The Lay of the Land
By Richard Ford
Knopf, 496 pp., $26.95
So he's back, thank heavens, that essential dreamer and cheerful melancholic who's provided a tour of the American landscape over the past two decades. When Richard Ford introduced us to Frank Bascombe, in his 1986 novel, ``The Sportswriter," his protagonist was in his late 30s; a novelist manqu é turned freelance journalist, he had survived divorce and the death of a son but somehow kept on going. ``Independence Day," a decade later, found him selling real estate in Haddam, N.J., trying to navigate a dicey housing market and the equally volatile job of parenting. With ``The Lay of the Land," the trilogy takes on the foothills and crevasses of middle age. It is the most garrulous and unchecked of the Bascombe novels but also the most reflective, sometimes the most bountiful. If ``The Sportswriter" broke one's heart (and it did), ``The Lay of the Land" consoles it -- not by fortune-cookie wisdom or happy endings, but with its profound and full-hearted perception. By now, Frank has stayed upright through most of his life, faced down regret , and embraced the clarity of experience over the more glib idea of transient joy. These are good choices for a middle-aged white guy in an empty ocean front house the week before Thanksgiving, particularly when he has prostate cancer and a second wife who's missing in action.

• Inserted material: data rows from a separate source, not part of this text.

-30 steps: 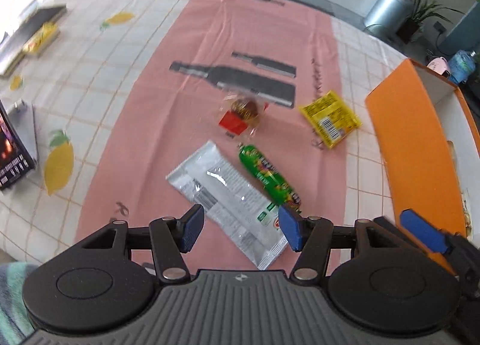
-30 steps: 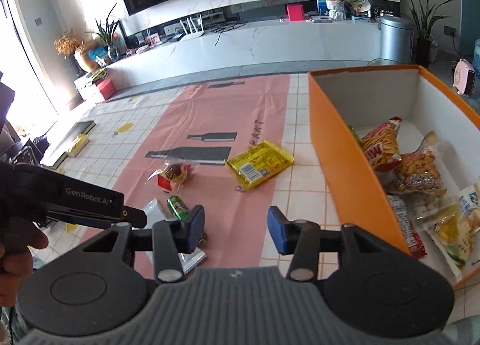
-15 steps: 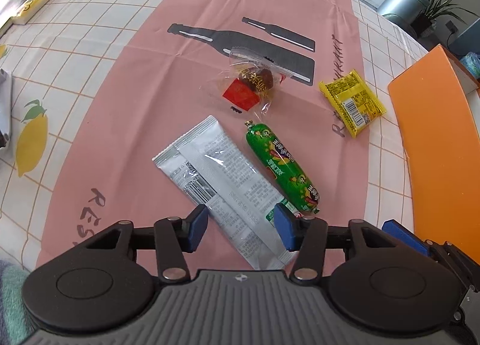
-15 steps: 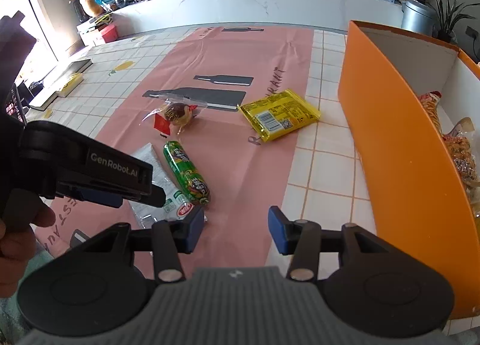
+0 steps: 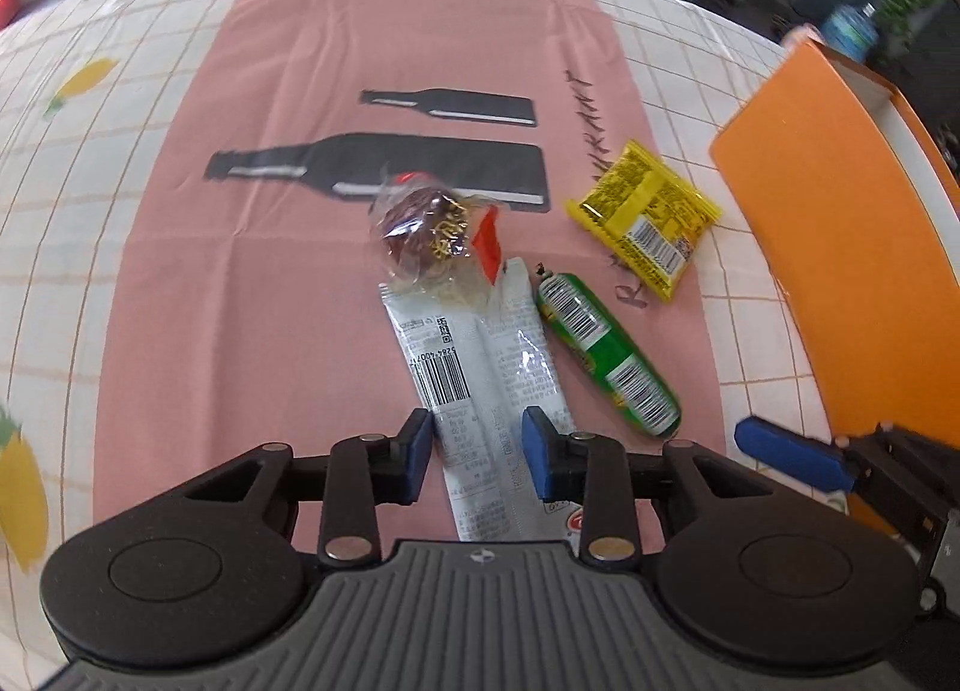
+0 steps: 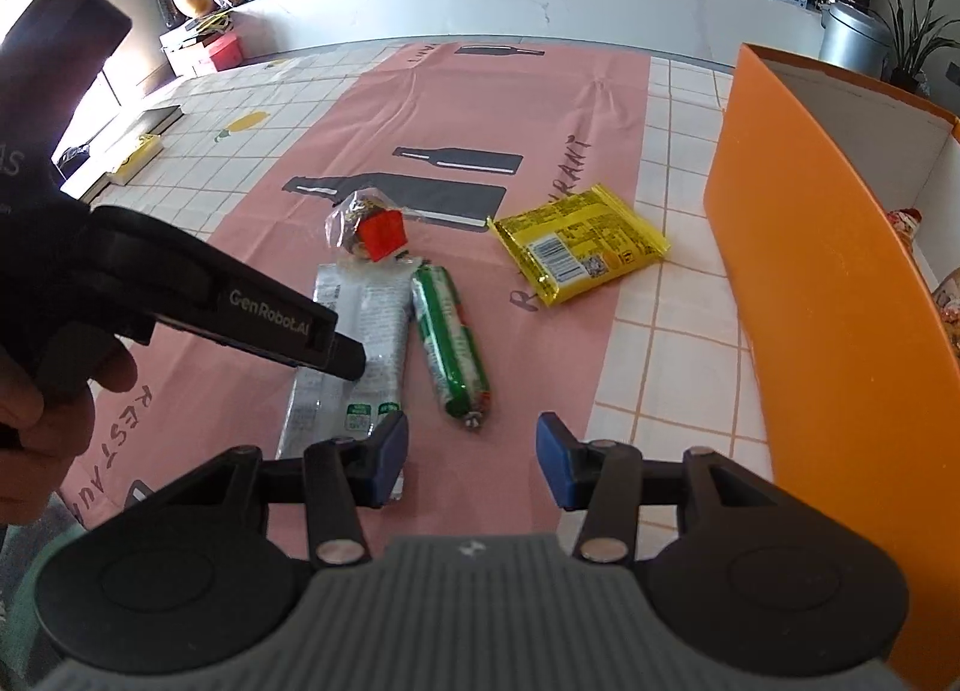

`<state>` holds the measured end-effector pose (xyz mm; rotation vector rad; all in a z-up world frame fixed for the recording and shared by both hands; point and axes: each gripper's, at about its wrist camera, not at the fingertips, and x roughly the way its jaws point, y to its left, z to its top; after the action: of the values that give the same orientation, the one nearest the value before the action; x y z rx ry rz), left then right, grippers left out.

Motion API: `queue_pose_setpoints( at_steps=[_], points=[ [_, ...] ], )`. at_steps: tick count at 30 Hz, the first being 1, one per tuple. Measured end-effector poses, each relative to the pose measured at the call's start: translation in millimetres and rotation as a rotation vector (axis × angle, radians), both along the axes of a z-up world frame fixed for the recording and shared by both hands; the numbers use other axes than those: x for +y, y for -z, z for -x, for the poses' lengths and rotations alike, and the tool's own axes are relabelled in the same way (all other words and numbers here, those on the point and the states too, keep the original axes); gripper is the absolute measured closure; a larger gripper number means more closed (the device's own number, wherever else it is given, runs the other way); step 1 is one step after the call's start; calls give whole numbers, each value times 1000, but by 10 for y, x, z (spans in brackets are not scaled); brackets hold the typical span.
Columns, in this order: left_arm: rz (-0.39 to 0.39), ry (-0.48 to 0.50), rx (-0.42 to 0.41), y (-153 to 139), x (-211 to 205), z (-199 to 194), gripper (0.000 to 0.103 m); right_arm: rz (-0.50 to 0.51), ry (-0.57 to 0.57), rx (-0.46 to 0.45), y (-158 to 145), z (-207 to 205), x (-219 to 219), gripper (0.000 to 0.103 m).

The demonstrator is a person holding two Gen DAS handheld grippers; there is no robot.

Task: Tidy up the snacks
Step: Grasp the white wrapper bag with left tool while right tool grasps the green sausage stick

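Left gripper (image 5: 477,454) low over pink mat (image 5: 270,283), jaws parted. Silver packet (image 5: 480,367) lying lengthwise between the blue fingertips (image 5: 418,451), running forward from under the gripper body; contact with the pads unclear. Green sausage (image 5: 606,358) just right of the right finger, beside the packet. Clear-wrapped dark sweet (image 5: 429,235) straight ahead, overlapping the packet's far end. Yellow packet (image 5: 651,226) ahead to the right. Orange box (image 5: 840,247) far right. Right gripper (image 5: 792,454) showing one blue finger at lower right.

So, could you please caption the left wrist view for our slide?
Open left tongs straddle a long silver foil snack packet, beside a green sausage-shaped snack on the pink cloth.
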<state>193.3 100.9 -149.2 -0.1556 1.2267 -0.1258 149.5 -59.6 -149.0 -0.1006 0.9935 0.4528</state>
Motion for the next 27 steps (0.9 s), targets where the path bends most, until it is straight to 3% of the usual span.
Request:
queue_pose_setpoints(
  at_steps=[3,5,8,12,18,23,27],
  points=[
    [-33,38,-10,-18,14,-52,63,18,-14,-22,-4,-76,57,57],
    [-47,41,-17,-33,37,-61,56,43,-26,-48,-14,-137,97,57],
    [-9,-11,-10,-33,117,-46,42,87,-47,-88,-14,-238,142,57],
    [63,-93,-16,-39,180,-2,41,86,-64,-89,25,-384,156,57],
    [97,-189,-8,-36,267,63,38,51,-112,-75,97,-443,236,69],
    [130,-216,9,-2,288,77,37,-14,-109,-33,157,-456,246,89],
    [143,-208,0,28,228,85,35,-25,-86,-25,165,-421,198,89]
  ],
)
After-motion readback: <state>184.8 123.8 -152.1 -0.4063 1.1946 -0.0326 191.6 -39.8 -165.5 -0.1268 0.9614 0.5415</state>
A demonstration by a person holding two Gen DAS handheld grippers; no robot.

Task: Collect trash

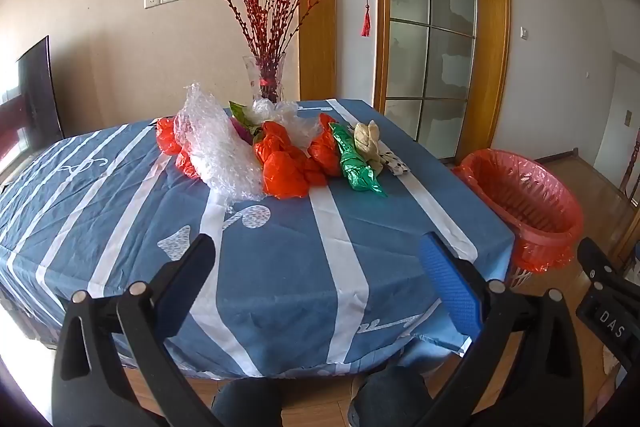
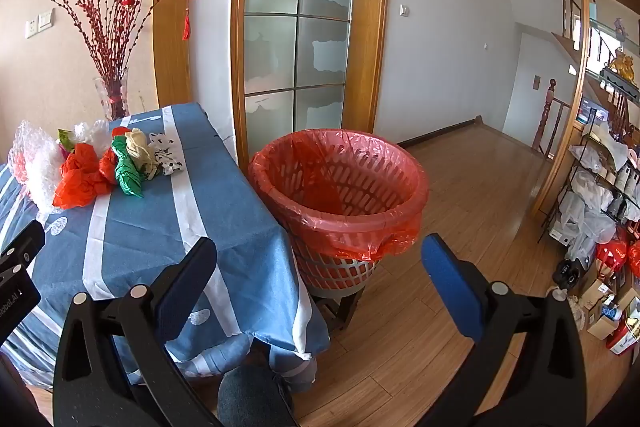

And oh, that Bascombe. The man is captivating, cantankerous, exasperating, charming when he doesn't mean to be , and funny when he does. He's slow-tempered but opinionated, railing about everything from the recent election (it's 2000, and he voted for Gore, of course) to the strip-mining attitude behind most things we call progress: the recycled nature of the real estate market, the
But then death does concentrate the mind, and these days Frank is paying attention full tilt; the radioactive titanium cruising his prostate, compliments of the Mayo Clinic, has guaranteed that. So has Sally Caldwell's disappearance: Former girlfriend, now second wife, she wandered off a few months ago with her space-cadet first husband, who resurfaced after having been presumed dead for decades. Frank has accordingly circled the wagons a little: What's left of his coterie for this holiday week are his business partner, a Tibetan real estate agent named Mike who votes Republican and drives an Infiniti, and Frank's two kids -- both grown, both showing up for Thanksgiving with their new lovers and old grudges in tow.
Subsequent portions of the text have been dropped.